Fifty-three participants provided 167 pairs of plasma and saliva samples during four time points, spaced approximately 21–35 days apart from each other. Participants living in “Near Dorm” or “Far Dorm” had generally similar demographic characteristics according to the baseline information collected from each participant at the commencement of sampling (Table 1). The detailed indoor and outdoor TRAP concentrations are summarized in Table S2.

Table 1.

Traffic Pollutant Levels and Baseline Demographic Data of the Study Participants

variable	overall	Near Dorm (N = 24)	Far Dorm (N = 29)
traffic pollutant levelsa
BC (μg/m3), mean (SD)		0.91 (0.92)	1.04 (0.63)
CO (ppb), mean (SD)		391 (101)	246 (110)
NO (ppb), mean (SD)		22.8 (8.5)	17.6 (8.0)
NO2 (ppb), mean (SD)		23.2 (7.8)	23.3 (1.8)
NOx (ppb), mean (SD)		46.0 (16.1)	40.9 (7.8)
PM2.5 (μg/m3), mean (SD)		13.0 (0.9)	14.2 (1.7)
demographic characteristics
age (SD)	19.3 (0.8)	19.2 (0.9)	19.4 (0.8)
BMI (SD)	23.1 (3.1)	22.5 (3.2)	23.6 (3.1)
gender, n (%)
female	24 (45)	12 (50)	12 (41)
male	29 (55)	12 (50)	17 (59)
race, n (%)
African American	3 (6)	1 (4)	2 (7)
Asian	17 (32)	7 (29)	10 (34)
Mexican	1 (2)	0 (0)	1 (3)
White	32 (60)	16 (67)	16 (56)
academic year, n (%)
freshman	30 (57)	16 (67)	14 (48)
sophomore	7 (13)	4 (17)	3 (10)
junior	1 (2)	1 (4)	0 (0)
senior	15 (28)	3 (12)	12 (41)
days in dorm prior to baseline, mean (SD)	69 (119)	87 (161)	55 (67)

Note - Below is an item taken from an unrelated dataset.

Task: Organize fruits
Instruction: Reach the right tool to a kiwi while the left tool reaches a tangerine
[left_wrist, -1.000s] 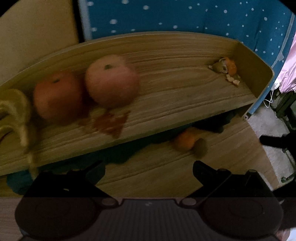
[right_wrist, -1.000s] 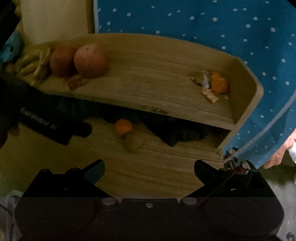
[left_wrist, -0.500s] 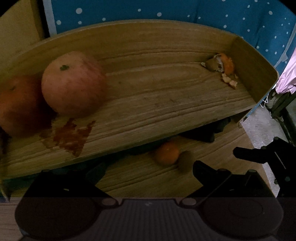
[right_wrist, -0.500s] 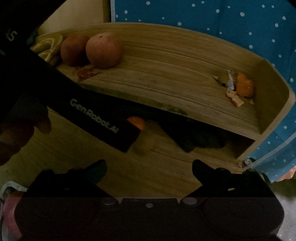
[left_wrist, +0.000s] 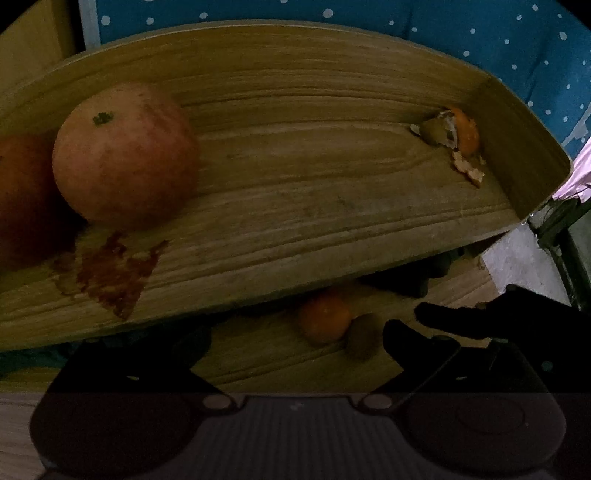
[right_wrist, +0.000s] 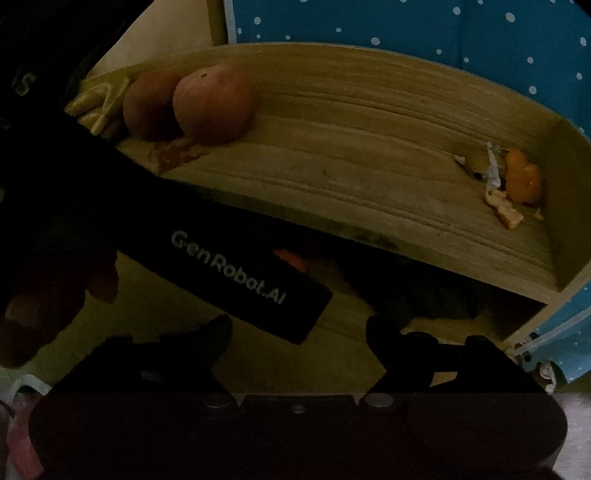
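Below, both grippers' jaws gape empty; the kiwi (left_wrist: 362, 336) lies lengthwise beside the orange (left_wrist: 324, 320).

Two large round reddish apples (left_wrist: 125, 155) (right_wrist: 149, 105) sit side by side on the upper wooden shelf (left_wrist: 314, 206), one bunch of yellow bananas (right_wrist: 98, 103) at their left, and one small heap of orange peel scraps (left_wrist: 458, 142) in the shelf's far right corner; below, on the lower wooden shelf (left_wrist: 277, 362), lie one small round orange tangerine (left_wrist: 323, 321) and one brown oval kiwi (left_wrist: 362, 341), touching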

^aWeekly average outdoor level at each site across the 4 weeks.

We detected 12 770 overlapping features from plasma and saliva samples in the HILIC column and 6501 in the C18 column, respectively. After feature data quality filtering, 2918 and 1539 features remained. In contrast, we obtained 6152 and 2022 metabolic features unique to saliva in the HILIC and C18 columns, respectively. As shown in Table 2, for the overlapping features detected by the HILIC column, the median of presence (i.e., the proportion of plasma or saliva samples in which a feature was present) in plasma was slightly higher than that in saliva (100.0% vs 96.1%), while no difference was observed for the C18 column (100.0% vs 100.0%). As for the unique saliva features, the median of presence was substantially lower than that of the overlapping features (Table 2). According to the median CVs, most features were comparably reproducible in either plasma or saliva. The grand correlation was 0.56 (p < 0.001) and 0.89 (p < 0.001) for the HILIC and C18 columns, respectively. The subject-specific correlations had a median of 0.64 (range: 0.15 to 0.97) and 0.91 (range: 0.40 to 0.99) for the HILIC and C18 columns, respectively (Figure 2A). All of these subject-specific Pearson correlation coefficients were significantly different from 0 after multiple comparison corrections using the Benjamini–Hochberg (BH) procedure. On the other hand, the feature-specific correlations were primarily weak (Figure 2B), indicating substantial between-subject variability in the formation of saliva. We observed a similar pattern of these correlation estimates using Spearman correlation in the sensitivity analysis.

Table 2.

Distributions of the Presence and the Median Coefficient of Variance (CV) for Features among the Corresponding Samples

		overlapping
	propertya	plasma	saliva	unique saliva
HILIC column	presenceb	100.0 (92.8, 100.0)	96.1 (72.5, 100.0)	32.9 (21.6, 57.5)
	Median CVc	13.0 (7.4, 20.7)	11.0 (5.6, 18.9)	16.2 (10.5, 22.4)
C18 column	presenceb	100.0 (96.1, 100.0)	100.0 (87.1, 100.0)	42.3 (23.2, 88.7)
	Median CVc	14.5 (8.7, 21.3)	10.3 (5.7, 17.5)	17.1 (11.5, 23.1)

^aAll results were displayed as median (first quartile, third quartile) due to the skewed distribution of feature properties.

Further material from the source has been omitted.